▶ _BRIEF_: Exactly the lines from the start of the data below through the line containing "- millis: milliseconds" must be returned, and no others.

Extracted records
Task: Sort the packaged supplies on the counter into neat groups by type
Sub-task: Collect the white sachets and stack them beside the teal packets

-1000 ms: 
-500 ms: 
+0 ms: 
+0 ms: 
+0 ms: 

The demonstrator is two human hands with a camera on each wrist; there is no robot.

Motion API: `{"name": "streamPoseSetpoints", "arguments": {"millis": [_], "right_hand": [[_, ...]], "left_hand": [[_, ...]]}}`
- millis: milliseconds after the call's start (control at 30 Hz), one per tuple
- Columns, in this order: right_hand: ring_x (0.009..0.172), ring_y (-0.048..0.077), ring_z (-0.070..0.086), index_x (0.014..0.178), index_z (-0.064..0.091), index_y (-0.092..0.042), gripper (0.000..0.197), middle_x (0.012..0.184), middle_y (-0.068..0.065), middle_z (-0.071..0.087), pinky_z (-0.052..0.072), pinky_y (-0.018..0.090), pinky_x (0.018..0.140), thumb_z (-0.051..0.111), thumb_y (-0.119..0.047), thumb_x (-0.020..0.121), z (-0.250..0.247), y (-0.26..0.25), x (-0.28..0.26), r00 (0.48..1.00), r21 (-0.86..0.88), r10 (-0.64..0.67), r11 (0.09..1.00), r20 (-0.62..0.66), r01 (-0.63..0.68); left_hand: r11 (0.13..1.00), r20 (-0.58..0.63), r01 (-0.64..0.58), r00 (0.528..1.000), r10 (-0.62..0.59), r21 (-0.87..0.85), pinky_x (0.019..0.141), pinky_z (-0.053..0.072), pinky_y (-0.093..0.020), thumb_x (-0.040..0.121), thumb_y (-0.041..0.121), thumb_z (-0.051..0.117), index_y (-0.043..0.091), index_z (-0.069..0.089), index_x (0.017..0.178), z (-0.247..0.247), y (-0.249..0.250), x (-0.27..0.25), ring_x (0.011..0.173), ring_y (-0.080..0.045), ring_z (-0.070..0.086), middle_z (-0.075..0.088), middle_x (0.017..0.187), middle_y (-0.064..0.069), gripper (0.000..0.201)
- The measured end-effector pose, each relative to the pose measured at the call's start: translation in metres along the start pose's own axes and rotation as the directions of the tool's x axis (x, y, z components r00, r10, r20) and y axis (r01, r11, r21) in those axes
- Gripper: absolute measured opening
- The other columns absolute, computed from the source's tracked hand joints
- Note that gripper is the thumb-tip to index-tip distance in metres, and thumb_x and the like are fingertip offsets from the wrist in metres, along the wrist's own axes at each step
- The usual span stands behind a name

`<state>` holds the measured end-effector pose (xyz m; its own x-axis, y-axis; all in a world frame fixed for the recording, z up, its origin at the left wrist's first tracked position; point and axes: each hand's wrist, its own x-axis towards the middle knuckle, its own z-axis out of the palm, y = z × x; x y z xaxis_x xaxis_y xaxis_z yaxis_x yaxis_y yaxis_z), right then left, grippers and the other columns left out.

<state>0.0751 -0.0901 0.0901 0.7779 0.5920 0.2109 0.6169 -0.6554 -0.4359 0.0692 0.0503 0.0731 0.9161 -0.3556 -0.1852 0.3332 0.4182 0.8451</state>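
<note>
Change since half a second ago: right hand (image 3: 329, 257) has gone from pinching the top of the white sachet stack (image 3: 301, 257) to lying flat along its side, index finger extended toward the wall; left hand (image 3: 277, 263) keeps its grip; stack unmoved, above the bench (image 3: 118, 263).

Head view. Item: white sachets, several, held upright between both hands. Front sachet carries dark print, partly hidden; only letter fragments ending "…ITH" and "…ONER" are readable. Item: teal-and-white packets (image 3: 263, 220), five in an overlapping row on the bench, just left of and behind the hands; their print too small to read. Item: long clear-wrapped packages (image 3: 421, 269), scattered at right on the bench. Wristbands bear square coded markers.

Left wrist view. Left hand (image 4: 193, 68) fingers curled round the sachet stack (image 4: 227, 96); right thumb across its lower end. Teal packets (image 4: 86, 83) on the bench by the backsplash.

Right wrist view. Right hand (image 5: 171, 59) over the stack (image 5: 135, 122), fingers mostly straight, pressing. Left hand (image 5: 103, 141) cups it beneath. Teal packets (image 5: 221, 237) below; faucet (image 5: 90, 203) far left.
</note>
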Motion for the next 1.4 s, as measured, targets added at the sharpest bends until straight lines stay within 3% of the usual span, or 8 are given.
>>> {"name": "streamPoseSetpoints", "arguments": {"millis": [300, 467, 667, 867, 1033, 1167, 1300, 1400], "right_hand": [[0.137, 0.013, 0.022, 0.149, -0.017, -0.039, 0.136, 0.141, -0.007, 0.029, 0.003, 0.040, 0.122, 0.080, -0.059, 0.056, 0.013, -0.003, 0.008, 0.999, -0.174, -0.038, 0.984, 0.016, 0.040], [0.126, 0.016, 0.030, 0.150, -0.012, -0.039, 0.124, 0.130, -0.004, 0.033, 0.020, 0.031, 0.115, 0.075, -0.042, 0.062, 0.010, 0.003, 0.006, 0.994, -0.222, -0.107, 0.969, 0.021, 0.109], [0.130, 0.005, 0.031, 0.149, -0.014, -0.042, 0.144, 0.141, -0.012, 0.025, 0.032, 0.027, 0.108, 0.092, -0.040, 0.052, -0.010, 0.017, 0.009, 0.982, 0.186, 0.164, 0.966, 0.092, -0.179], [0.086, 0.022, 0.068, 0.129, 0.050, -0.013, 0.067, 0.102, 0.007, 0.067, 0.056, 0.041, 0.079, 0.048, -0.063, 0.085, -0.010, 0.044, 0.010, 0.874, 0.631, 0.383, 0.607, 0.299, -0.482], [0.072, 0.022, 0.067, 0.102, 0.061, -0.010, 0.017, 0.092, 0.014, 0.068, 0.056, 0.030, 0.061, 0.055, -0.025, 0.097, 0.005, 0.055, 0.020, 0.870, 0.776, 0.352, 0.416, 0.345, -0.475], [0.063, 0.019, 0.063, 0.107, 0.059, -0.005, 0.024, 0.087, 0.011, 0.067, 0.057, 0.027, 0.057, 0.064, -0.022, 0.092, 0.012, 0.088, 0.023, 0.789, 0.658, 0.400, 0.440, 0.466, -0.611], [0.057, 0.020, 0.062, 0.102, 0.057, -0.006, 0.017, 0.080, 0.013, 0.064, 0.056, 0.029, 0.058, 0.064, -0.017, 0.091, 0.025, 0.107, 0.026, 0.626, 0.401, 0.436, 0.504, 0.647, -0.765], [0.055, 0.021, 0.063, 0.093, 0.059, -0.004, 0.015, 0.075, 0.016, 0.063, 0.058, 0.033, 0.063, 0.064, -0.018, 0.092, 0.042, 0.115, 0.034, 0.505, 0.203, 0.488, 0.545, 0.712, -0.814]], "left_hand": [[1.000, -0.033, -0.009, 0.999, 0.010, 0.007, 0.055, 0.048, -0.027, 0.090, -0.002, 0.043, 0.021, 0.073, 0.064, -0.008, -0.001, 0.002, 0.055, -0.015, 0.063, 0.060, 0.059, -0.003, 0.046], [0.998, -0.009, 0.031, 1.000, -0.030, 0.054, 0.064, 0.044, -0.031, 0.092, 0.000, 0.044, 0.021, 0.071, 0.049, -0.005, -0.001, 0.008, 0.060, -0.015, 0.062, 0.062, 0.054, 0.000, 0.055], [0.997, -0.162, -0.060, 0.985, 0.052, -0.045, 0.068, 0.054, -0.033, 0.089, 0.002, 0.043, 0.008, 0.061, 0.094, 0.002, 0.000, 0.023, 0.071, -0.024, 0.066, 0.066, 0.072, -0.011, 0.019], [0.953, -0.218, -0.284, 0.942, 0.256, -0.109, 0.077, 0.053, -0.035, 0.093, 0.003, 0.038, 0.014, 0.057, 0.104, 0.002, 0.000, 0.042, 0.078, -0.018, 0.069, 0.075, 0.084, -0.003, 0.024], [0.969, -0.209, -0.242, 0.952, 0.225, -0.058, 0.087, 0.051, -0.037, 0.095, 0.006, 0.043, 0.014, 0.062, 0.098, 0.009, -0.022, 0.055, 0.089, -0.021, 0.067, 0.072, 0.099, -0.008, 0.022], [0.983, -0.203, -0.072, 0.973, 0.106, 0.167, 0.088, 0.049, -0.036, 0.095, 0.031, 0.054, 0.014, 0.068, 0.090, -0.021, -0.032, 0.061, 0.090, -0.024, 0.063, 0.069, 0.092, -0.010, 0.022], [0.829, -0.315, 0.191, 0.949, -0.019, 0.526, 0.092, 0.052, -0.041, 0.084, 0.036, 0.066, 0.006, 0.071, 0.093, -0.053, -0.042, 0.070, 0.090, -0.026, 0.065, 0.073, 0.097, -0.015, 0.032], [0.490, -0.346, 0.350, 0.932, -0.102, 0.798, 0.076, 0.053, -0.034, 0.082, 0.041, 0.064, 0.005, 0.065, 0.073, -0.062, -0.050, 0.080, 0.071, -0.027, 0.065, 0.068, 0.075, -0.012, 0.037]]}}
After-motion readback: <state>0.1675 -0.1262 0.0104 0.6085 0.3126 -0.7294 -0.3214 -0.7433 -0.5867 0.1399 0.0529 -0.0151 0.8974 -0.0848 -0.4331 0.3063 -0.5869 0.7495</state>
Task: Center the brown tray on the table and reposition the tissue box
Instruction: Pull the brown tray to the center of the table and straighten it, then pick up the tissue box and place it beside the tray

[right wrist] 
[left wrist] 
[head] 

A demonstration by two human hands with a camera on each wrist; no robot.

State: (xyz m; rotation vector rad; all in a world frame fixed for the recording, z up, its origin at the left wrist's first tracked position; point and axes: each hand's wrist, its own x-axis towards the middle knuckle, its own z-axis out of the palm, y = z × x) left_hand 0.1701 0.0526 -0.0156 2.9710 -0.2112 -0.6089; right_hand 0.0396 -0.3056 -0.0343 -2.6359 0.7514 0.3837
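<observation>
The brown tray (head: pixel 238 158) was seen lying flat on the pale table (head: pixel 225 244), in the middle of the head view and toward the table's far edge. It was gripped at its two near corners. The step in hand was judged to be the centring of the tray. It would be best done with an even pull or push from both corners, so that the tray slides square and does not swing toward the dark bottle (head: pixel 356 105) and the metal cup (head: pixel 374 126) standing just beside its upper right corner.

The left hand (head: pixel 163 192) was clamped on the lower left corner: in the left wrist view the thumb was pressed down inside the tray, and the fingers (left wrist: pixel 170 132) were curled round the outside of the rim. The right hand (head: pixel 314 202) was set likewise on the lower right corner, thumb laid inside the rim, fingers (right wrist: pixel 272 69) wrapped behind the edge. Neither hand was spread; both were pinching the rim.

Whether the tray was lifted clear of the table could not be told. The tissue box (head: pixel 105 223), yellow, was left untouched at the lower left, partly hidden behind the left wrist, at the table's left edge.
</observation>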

▶ _OUTPUT OF THE EXERCISE_:
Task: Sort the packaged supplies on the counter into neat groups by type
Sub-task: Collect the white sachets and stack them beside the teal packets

-1000 ms: 
-500 ms: 
+0 ms: 
+0 ms: 
+0 ms: 

The demonstrator is two human hands with a camera on each wrist; there is no robot.

Motion API: `{"name": "streamPoseSetpoints", "arguments": {"millis": [_], "right_hand": [[_, ...]], "left_hand": [[_, ...]]}}`
- millis: milliseconds after the call's start (control at 30 Hz), one per tuple

This output is now finished.